Activists from the Greenpeace ship Arctic Sunrise have entered the exclusion zone of Statoil’s drilling rig Songa Enabler in the Barents Sea with kayaks and inflatable boats, while swimmers are in the waters protesting with hand banners.

According to the environmental organization’s statement on Thursday, the activists are there to deliver this message “Put People over Arctic Oil” to the Norwegian government.

Greenpeace said that 35 activists from 25 countries are escalating a peaceful protest after tailing the rig for one month in the Barents Sea.

Statoil is using the Songa Offshore-owned Cat D drilling rig Songa Enabler to drill the Korpfjell well in production license 859, which was awarded in the 23rd licensing round in 2016. The Norwegian state-owned oil company received a permit from the Norwegian Petroleum Directorate (NPD) to drill the well back in July. The directorate said the drilling at the Korpfjell prospect would last from July 28 to August 20. The consent to use the Cat D rig was received earlier, in late June.

The drilling site is in the northern sector of the Barents Sea South-East area, 37 kilometers from the Russian boundary and 415 kilometers from the Norwegian mainland. Water depth at the site is 253 meters.


‘Norway not as green as their image’


Greenpeace claims that the drilling site is close to the ice edge and an important feeding areas for seabirds. “This is the first opening of new areas for oil drillings in 20 years and it is the northernmost area licensed by Norway,” the organization said.

Greenpeace Norway Arctic campaigner, Erlend Tellnes, from on board the Arctic Sunrise, said: “Norway is not as green as their image.”

Tellnes further added: “They ignore and disrespect environmental, scientific recommendations and have offered the oil industry licenses in some of the most pristine areas of the Arctic. Now they have to answer for their actions in court.”

Tellnes was referring to a lawsuit against the Norwegian government, which is arguing that the new oil licenses violated both the Paris Climate Agreement and paragraph 112 of the Norwegian Constitution, which commits the government “to safeguard the people’s right to a clean and healthy environment for future generations.” The hearing is scheduled for November 14.

This is not the first time for Greenpeace to try and stop Statoil from drilling in the Barents Sea. Back in July, the Songa Enabler rig had an encounter with eleven activists from the Greenpeace ship Arctic Sunrise. The activists were joined by actress Lucy Lawless, known for her role in the TV show Xena: Warrior Princess.
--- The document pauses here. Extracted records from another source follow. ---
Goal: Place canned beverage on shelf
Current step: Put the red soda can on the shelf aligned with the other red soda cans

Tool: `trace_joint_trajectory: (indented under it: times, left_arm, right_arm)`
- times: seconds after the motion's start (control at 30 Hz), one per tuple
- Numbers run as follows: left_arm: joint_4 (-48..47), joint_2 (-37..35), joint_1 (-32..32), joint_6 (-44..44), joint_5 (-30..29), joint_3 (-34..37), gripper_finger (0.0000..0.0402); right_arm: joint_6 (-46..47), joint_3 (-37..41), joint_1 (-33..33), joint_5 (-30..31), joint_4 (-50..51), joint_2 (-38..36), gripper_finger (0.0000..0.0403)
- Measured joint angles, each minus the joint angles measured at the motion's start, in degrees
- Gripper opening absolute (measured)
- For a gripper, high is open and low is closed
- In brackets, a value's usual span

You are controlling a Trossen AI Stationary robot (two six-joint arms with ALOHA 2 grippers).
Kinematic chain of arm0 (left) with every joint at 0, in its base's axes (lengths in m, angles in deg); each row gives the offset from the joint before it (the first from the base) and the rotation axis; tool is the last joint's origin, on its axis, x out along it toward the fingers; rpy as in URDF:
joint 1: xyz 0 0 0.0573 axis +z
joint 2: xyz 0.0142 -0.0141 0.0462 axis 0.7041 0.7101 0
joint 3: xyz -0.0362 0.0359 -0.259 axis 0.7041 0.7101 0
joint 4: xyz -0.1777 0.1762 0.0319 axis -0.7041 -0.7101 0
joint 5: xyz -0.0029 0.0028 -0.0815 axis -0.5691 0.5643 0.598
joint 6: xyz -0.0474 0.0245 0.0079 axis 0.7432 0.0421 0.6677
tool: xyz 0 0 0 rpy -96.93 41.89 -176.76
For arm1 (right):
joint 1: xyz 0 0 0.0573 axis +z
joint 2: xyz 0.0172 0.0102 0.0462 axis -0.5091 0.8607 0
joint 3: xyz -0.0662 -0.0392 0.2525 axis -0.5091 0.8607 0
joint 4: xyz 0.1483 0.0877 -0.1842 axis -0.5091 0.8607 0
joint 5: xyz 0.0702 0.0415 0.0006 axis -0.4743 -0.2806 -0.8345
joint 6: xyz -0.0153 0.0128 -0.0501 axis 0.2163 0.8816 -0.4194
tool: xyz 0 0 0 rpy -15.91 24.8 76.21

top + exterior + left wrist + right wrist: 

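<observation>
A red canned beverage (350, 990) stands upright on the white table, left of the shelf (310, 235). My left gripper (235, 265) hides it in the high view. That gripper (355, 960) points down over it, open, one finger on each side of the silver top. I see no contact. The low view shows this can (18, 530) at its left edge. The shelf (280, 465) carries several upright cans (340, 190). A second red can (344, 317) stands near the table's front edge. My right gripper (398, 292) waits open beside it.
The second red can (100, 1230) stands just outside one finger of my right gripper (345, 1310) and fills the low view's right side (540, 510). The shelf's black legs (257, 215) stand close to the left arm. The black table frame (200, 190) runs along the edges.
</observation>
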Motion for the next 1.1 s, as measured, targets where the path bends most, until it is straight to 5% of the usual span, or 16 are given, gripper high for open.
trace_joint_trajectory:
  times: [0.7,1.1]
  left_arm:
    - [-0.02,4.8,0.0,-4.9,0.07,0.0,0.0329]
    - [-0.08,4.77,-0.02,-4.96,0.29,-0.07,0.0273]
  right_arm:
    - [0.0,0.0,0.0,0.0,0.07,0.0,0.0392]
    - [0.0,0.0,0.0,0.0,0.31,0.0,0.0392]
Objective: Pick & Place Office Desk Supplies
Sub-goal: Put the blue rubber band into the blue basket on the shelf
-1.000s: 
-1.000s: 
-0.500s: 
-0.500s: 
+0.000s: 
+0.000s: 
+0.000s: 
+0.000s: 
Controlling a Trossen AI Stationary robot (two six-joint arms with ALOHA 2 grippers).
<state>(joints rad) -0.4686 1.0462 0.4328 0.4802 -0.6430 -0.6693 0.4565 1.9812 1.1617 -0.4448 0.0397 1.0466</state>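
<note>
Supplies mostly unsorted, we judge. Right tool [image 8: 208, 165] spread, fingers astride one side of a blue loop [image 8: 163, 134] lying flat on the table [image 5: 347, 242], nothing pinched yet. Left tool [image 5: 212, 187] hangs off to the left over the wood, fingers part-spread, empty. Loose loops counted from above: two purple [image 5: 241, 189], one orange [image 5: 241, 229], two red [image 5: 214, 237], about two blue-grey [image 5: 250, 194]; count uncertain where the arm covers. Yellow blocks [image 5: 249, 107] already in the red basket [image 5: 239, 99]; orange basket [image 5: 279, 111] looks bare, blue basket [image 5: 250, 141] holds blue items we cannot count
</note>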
At the time, the Songa Enabler had its sights set on the Gemini Nord license.

The Korpfjell well might be one of Statoil’s last chances for a major discovery in this year’s Barents Sea drilling campaign. Statoil’s previous wells, Blåmann, Kayak, and Gemini North, were a bit of a disappointment. Namely, the first one was a small gas discovery, the second one was an oil discovery totaling between 25 and 50 million barrels of recoverable oil equivalents, and the third one aimed for oil but made a small, non-commercial, gas discovery.

Once the rig completes its operations on the Korpfjell well, it is scheduled to drill the Koigen well from August 22 until September 17.